We propose that AdS$_3$ gravity with conformal boundary conditions is described by coupling the holographic CFT to timelike Liouville theory and deforming by an exactly marginal operator. In this description, the Liouville field controls the finite-cutoff radial wall in the bulk. We check this proposal in the semiclassical limit by matching the sphere and torus partition functions between the bulk and boundary theories. By scaling parameters of the Liouville theory we can push our bulk description deep inside the interior of black hole geometries. The same scaling of parameters leads to a flat-space limit with a two-dimensional CFT as its holographic dual theory.

Figures (2)

• Figure 1: (a) The Penrose diagram for the non-rotating BTZ geometry. Only black-hole type solutions, represented by the red patch, are possible. (b) The Penrose diagram for the rotating BTZ geometry. We can construct both black-hole patches (in red) and cosmic patches (in blue). The wavy curves at $r=0$ indicate the different nature of the singularity.

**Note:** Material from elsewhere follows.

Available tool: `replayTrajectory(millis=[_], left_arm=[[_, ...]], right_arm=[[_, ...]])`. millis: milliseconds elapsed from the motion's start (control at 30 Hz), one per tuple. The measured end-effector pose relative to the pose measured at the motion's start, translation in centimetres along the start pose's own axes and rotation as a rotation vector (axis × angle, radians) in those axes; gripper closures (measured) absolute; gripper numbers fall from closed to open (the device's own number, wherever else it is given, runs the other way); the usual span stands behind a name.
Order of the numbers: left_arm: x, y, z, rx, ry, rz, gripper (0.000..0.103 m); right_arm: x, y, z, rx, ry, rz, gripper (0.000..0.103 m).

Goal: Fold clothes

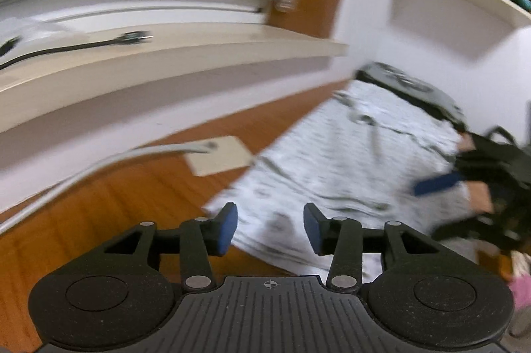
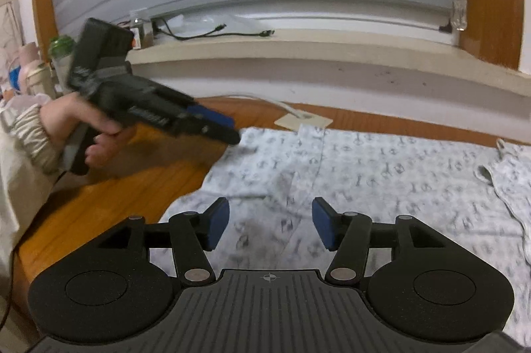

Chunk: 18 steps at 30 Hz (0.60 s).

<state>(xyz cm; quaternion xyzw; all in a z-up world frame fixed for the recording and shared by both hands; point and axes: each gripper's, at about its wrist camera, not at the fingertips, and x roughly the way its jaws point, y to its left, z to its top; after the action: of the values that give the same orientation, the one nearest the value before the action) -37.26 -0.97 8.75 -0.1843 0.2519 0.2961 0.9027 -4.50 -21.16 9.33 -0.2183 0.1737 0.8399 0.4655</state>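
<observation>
Now | left gripper (image 1: 270,228) angled down, jaws apart, empty | right gripper (image 2: 270,225) likewise | garment (image 2: 381,183) flat

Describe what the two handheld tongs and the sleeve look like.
Both tongs, left and right, are matte black plastic with blue pads, silver rivets, round side discs and a ribbed centre plate with a crosshair mark. The sleeve is beige-striped with a gathered cuff.

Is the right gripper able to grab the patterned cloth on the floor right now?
Probably yes. The right gripper has its jaws apart with nothing between them, and the patterned cloth lies flat just below and ahead. The left gripper hovers off to the side over the cloth's far corner, not in the way.
</observation>
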Motion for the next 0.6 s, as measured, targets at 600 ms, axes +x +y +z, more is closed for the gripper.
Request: replayTrajectory(millis=[600], left_arm=[[2.0,1.8,-0.1,-0.109,-0.004,-0.012,0.028]], right_arm=[[-2.0,4.0,-3.9,-0.127,0.047,0.037,0.041]])
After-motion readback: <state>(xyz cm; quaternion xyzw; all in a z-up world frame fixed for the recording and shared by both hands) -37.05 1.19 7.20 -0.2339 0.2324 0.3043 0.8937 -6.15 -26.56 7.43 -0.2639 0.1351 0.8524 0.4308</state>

• Figure 2: (a) The Penrose diagram for Rindler space, the flat-space solution with horizon at finite temperature and vanishing angular velocity. The relevant patch (shown in red) is obtained by the flat-space limit $K\ell \rightarrow \infty$ of the non-rotating BTZ black hole, which zooms into the outer horizon. (b) The Penrose diagram for the flat-space solution with horizon at finite temperature and nonzero angular velocity. The relevant patch (shown in blue) is a remnant of the region beyond the inner horizon of the rotating BTZ black hole. By analytically continuing this region beyond the horizons after the flat-space limit, one recovers the null asymptotics. The same Penrose diagram governs hyperbolic and planar horizons in higher-dimensional flat space Banihashemi:2025qqi.